Judge Grants MTD in FDCPA Class Action Over Settlement Offer in Letter

I think I’m probably not the only person in the world, who, when wandering around a store and coming across an item without a price tag, makes a comment about how said item must be free. We all know that just because there is no price tag, the item isn’t free, but I guess some people are willing to try harder than others. That has led a District Court judge in New Jersey to grant a defendant’s motion to dismiss a Fair Debt Collection Practices Act class-action lawsuit after a plaintiff received a collection letter offering a 20% discount to settle a debt but the discount applied to only one of the two payment plan options that were offered.

A copy of the ruling in the case of Pistone v. Halsted Financial Services can be accessed by clicking here.

The plaintiff received a collection letter from the defendant, offering to settle a debt for 80% of the full balance that was owed. The letter offered two options – make a one-time payment of 80% of the full balance that was owed, or make three payments that would cover 90% of the balance that was owed. Can you see where this is going?

The plaintiff filed a class-action lawsuit, alleging the letter violated Section 1692e of the FDCPA because the second payment option was not a 20% savings on the balance that was owed as indicated at the top of the letter. The letter also advised the plaintiff that the defendant was not obligated to renew the offer after a specific date, which the plaintiff claimed was misleading because it was not clear whether the payment needed to be mailed in by that date to accept the offer.

Judge Michael A. Shipp of the District Court for the District of New Jersey followed precedent in ruling that a least sophisticated debtor would not be confused by multiple payment options, especially because the second offer was preceded by the phrase, “[i]f you cannot take advantage of the above offer,” which indicated it was a distinct offer from the first one.

“The letter clearly offers two separate options, and simple logic dictates that only one of those options can equal the 20% offer,” Judge Shipp wrote.

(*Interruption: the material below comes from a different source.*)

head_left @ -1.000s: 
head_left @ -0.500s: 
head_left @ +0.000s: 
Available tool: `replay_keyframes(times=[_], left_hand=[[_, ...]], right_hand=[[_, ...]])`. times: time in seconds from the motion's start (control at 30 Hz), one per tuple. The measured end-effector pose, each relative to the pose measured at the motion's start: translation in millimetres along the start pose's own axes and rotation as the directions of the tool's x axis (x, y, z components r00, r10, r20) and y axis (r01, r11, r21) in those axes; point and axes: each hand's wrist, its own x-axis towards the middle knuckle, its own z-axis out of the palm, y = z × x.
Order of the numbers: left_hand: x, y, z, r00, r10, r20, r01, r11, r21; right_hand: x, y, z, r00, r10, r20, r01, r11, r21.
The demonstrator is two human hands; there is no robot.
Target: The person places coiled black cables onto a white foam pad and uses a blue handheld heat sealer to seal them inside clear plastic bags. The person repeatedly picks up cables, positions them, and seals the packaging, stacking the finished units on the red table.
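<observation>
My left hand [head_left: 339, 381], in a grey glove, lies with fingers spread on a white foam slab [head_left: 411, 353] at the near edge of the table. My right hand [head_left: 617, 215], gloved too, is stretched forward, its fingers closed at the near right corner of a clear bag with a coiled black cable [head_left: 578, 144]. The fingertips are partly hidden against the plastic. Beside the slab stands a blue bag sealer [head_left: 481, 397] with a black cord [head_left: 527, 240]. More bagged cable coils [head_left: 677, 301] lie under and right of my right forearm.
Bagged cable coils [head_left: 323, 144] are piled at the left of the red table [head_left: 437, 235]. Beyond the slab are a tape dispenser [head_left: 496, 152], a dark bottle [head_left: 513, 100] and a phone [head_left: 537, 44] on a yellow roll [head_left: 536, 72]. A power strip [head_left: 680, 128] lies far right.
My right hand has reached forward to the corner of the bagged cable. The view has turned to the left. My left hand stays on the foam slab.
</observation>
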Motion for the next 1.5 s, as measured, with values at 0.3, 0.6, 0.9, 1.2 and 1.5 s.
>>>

With respect to the deadline to take advantage of the offer, whether the payment needed to be mailed or received by the date in question is mostly irrelevant because the difference was “only a matter of days,” Judge Shipp noted. “At worst, the debtor would pay a few days earlier,” he wrote. “Furthermore, in the Collection Letter, Halsted only explicitly provides means of payment by phone or online. Even if the least sophisticated debtor decided to take advantage of the offer on April 21, the debtor could make immediate payment through those means. By either of those methods, the least sophisticated debtor would not be misled to pay too late.”